Hi Bruno,

Previously I suggested using defaultdict to remove the base
initialization case for dictionaries. But you noted a mistake I made
in my patch [1]:

> It's a nice Python class. But the use of defaultdict(list) makes only
> the two lines
> 
>             if str(module) not in self.dependers:
>                 self.dependers[str(module)] = []
> 
> redundant. It does not make the line
> 
>             if str(parent) not in self.dependers[str(module)]:
> 
> redundant. self.dependers[str(module)] should not contain duplicates.

Patch 0001 does the same but uses a set instead of checking for
membership in a list. The sets in self.dependers[str(module)] seems
relatively small atleast with ./test-emacs-1.sh so there won't be a
noticeable difference. But I think it is more clear.

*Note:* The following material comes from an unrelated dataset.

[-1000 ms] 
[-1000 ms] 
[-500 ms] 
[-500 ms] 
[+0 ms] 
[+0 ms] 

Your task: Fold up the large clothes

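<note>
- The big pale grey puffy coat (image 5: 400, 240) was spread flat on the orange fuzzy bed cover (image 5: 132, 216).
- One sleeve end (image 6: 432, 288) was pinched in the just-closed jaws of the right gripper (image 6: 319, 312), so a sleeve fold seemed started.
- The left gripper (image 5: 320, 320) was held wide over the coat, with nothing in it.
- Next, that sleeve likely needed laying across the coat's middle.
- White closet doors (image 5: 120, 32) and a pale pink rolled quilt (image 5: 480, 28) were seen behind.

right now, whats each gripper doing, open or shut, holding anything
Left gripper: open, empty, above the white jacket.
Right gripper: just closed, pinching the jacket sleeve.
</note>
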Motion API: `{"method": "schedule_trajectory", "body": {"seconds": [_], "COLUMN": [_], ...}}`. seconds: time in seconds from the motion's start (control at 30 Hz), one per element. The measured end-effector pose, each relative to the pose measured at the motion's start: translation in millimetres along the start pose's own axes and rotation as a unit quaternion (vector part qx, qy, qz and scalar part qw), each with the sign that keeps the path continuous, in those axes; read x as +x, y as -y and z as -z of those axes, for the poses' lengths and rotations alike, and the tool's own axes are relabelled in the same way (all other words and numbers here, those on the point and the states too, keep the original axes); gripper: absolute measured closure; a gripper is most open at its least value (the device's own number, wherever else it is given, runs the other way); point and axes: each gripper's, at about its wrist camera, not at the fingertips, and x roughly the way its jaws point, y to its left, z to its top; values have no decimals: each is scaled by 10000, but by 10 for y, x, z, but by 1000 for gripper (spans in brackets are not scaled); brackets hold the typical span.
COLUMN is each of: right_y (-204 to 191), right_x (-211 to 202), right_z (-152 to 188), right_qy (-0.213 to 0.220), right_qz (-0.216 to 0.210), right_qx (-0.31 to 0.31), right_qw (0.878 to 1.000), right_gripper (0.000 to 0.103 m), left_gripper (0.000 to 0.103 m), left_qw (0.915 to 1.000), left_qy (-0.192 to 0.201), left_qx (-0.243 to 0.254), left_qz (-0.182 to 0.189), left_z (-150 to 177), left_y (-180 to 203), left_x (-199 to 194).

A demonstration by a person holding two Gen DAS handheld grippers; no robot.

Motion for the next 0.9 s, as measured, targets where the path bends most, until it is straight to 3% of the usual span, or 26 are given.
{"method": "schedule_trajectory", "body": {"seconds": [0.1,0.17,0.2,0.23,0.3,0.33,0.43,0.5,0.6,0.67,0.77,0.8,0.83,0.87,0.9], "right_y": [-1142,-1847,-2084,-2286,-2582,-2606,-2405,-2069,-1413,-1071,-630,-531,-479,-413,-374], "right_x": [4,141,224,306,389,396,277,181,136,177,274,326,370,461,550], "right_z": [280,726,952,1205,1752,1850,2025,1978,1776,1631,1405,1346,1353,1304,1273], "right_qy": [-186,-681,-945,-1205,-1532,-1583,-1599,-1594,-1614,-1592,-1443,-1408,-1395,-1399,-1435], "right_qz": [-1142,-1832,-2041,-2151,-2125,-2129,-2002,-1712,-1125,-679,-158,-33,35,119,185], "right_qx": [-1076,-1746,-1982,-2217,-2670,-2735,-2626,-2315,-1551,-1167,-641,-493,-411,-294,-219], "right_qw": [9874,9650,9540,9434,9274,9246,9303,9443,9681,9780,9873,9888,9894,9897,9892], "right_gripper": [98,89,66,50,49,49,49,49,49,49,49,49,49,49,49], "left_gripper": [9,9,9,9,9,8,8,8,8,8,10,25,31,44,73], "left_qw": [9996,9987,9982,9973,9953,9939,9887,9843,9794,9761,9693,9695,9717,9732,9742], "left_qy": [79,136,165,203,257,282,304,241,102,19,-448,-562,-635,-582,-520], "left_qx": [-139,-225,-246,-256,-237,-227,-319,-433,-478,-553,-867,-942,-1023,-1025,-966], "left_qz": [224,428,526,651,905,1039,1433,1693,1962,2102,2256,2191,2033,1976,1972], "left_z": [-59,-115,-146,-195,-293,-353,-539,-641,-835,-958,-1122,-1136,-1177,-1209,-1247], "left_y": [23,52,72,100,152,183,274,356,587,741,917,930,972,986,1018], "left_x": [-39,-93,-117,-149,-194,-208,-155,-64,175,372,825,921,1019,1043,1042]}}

Also, am I missing something or are the sets/lists at
self.dependers[str(module)] unused? Maybe it is due to translating
this section of code from associative arrays in bash/other shells? I'm
not very familiar so that is just a guess on my part.

Patch 0002 changes the str(module) inserted into lists in that section
of code to directly use the GLModule object. For accessing the
conditionals dictionaries we can use a tuple:

    (parent, module)

instead of a string like gnulib-tool.sh:

    '%s---%s' % (str(parent), str(module))

This makes this part of the code use GLModule's __hash__ method for
lookups instead of a string. A tuple containing all hashable elements
is also hashable so we can use that as the key.

Currently since GLModule.__hash__ only uses the module name, this has
the same meaning as the previous code. The benefit is that if in a
decade Gnulib wants more complex dependencies, you no longer have to
figure out how to fit it in a string. The only downside I can think of
is you can no longer grep for "---" to find the same section of code
in gnulib-tool.sh.

Also the str(module) sort of makes things harder to read. It is mostly
my fault that we have three ways to get a GLModule objects name:

    str(module)
    module.name
    module.getName()

which are all used in various places...

[1] https://lists.gnu.org/archive/html/bug-gnulib/2024-04/msg00112.html

Collin
From 71ddeb2f8bee6788f83d7c78acf9bd417ddc2517 Mon Sep 17 00:00:00 2001
From: Collin Funk <collin.fu...@gmail.com>
Date: Fri, 19 Apr 2024 11:32:44 -0700
Subject: [PATCH 1/2] gnulib-tool.py: Simplify data structures for
 dependencies.

* pygnulib/GLModuleSystem.py (GLModuleTable.__init__): Use a defaultdict
for dependers to remove the base initialization case.
(GLModuleTable.addConditional): Use a set to disallow duplicates instead
of performing list lookups.
---
 ChangeLog                  | 8 ++++++++
 pygnulib/GLModuleSystem.py | 8 +++-----
 2 files changed, 11 insertions(+), 5 deletions(-)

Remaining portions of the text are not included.